▶ _How to complete this task_: Repeat the full listing below verbatim and keep the images out.

─── Supplied material

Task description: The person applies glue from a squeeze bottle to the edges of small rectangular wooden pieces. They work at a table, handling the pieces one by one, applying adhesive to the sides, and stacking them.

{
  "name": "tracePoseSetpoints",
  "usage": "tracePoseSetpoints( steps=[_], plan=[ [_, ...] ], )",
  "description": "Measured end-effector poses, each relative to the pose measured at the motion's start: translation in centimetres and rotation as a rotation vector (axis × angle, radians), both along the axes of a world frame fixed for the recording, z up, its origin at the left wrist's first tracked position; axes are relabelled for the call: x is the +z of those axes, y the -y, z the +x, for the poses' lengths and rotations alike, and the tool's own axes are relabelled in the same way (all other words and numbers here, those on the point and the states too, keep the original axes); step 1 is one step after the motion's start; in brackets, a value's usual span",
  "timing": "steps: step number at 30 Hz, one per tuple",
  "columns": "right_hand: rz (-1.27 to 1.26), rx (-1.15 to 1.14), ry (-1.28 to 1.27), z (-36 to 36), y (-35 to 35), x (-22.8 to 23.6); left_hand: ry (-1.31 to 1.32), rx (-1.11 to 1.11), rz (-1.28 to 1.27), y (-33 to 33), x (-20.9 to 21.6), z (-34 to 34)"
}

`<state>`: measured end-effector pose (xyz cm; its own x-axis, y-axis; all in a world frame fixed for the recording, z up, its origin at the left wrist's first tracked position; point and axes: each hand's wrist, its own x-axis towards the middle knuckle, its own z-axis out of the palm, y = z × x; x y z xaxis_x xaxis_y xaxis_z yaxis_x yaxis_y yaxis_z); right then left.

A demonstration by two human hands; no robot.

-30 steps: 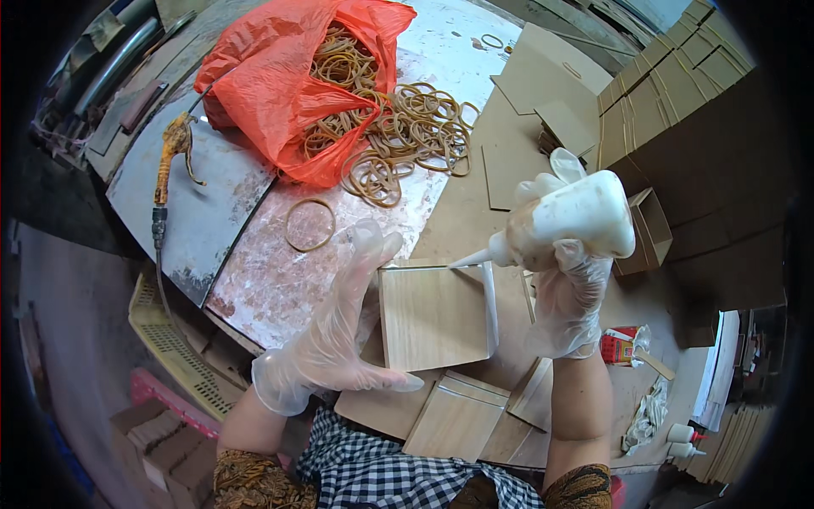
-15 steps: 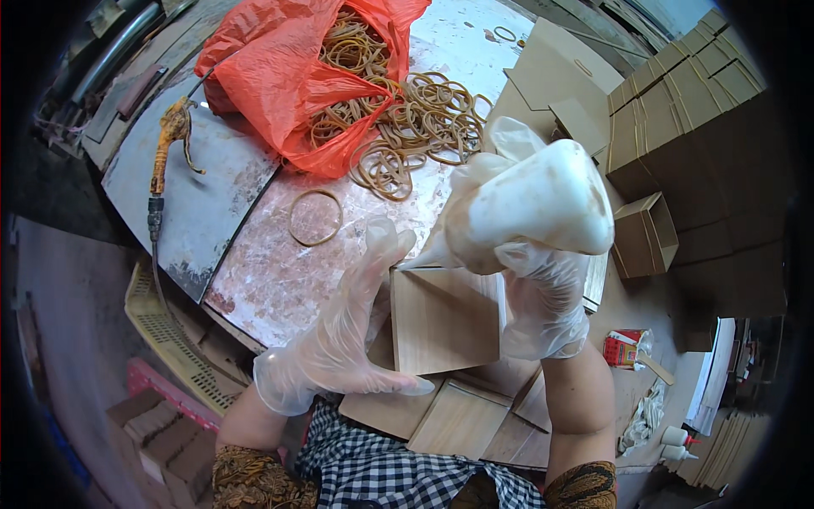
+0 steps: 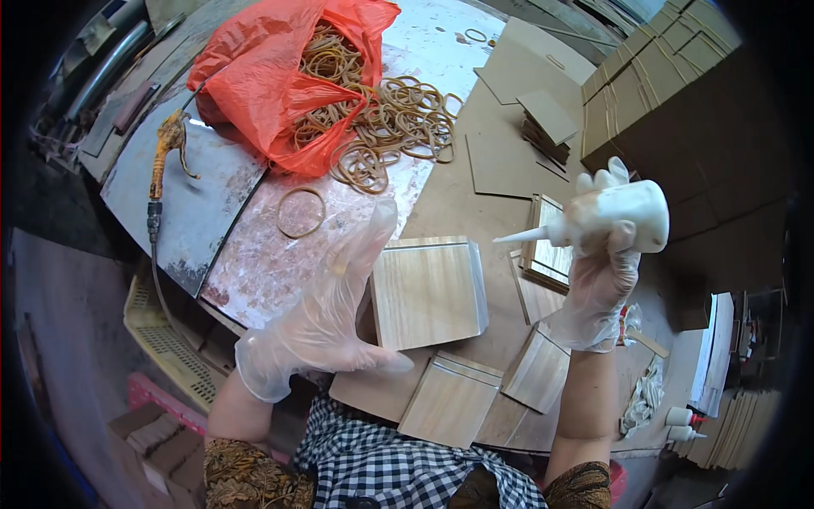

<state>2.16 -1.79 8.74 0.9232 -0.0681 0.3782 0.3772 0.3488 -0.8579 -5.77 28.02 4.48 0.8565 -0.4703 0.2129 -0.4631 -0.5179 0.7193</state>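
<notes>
A white glue bottle (image 3: pixel 644 214), lying sideways with its pointed nozzle to the left, is gripped by my gloved right hand (image 3: pixel 598 284). The nozzle tip is apart from the pale wooden box-like piece (image 3: pixel 428 293) in the middle, which has a groove near its far edge. On that piece's left side is my gloved left hand (image 3: pixel 326 301), open, with fingers stretched out and the thumb near its lower left corner; whether they touch cannot be told. Grooved wooden boards lie nearby: one board (image 3: pixel 451 399) closest to me, another board (image 3: pixel 538 369) to its right.
At the far left, a red plastic bag (image 3: pixel 254 93) spills rubber bands (image 3: pixel 407 119); a single band (image 3: pixel 301 212) lies apart. An air gun (image 3: pixel 165 157) with a hose rests on the left. Banded brown stacks (image 3: pixel 653 76) rise at the right. Two small bottles (image 3: pixel 681 424) stand lower right.
My right hand has drawn the glue bottle rightward, off the wooden piece's far edge. That piece now shows a flatter, brighter face. My left hand stays spread beside it.
</notes>
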Motion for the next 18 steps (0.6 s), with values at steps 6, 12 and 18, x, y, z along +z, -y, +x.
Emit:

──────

▶ _Task answer_:
Task description: The person applies glue from a squeeze bottle to the edges of small rectangular wooden pieces. They work at a table, handling the pieces one by one, applying adhesive to the sides, and stacking them.

{
  "name": "tracePoseSetpoints",
  "usage": "tracePoseSetpoints( steps=[_], plan=[ [_, ...] ], )",
  "description": "Measured end-effector poses, each relative to the pose measured at the motion's start: translation in centimetres and rotation as a rotation vector (axis × angle, radians), both along the axes of a world frame fixed for the recording, z up, its origin at the left wrist's first tracked position; axes are relabelled for the call: x is the +z of those axes, y the -y, z the +x, for the poses' lengths and rotations alike, and the tool's own axes are relabelled in the same way (all other words and numbers here, those on the point and the states too, keep the original axes); step 1 is one step after the motion's start; in brackets, a value's usual span",
  "timing": "steps: step number at 30 Hz, one per tuple",
  "columns": "right_hand: rz (-1.27 to 1.26), rx (-1.15 to 1.14), ry (-1.28 to 1.27), z (-36 to 36), y (-35 to 35), x (-22.8 to 23.6); left_hand: ry (-1.31 to 1.32), rx (-1.11 to 1.11), rz (-1.28 to 1.27), y (-33 to 33), x (-20.9 to 21.6), z (-34 to 34)"
}

`<state>`: measured end-effector pose (xyz cm; its own x-axis, y-axis; all in a world frame fixed for the recording, z up, its origin at the left wrist's first tracked position; point and axes: each hand's wrist, its own x-axis towards the middle knuckle, its own z-axis out of the palm, y = z × x; x y z xaxis_x xaxis_y xaxis_z yaxis_x yaxis_y yaxis_z); right then left.

A demonstration by two human hands; no robot.

-30 steps: 
-15 steps: 
+0 steps: 

<state>2.16 -1.79 8.74 0.9232 -0.0681 0.3782 0.3772 0.3488 -0.8579 -5.77 28.02 4.48 0.8565 -0.4703 0.2129 -0.4631 -0.5179 0.7193</state>
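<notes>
A white glue bottle (image 3: pixel 644 214), lying sideways with its pointed nozzle to the left, is gripped by my gloved right hand (image 3: pixel 598 284). The nozzle tip is apart from the pale wooden box-like piece (image 3: pixel 428 293) in the middle, which has a groove near its far edge. On that piece's left side is my gloved left hand (image 3: pixel 326 301), open, with fingers stretched out and the thumb near its lower left corner; whether they touch cannot be told. Grooved wooden boards lie nearby: one board (image 3: pixel 451 399) closest to me, another board (image 3: pixel 538 369) to its right.
At the far left, a red plastic bag (image 3: pixel 254 93) spills rubber bands (image 3: pixel 407 119); a single band (image 3: pixel 301 212) lies apart. An air gun (image 3: pixel 165 157) with a hose rests on the left. Banded brown stacks (image 3: pixel 653 76) rise at the right. Two small bottles (image 3: pixel 681 424) stand lower right.
My right hand has drawn the glue bottle rightward, off the wooden piece's far edge. That piece now shows a flatter, brighter face. My left hand stays spread beside it.
</notes>
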Motion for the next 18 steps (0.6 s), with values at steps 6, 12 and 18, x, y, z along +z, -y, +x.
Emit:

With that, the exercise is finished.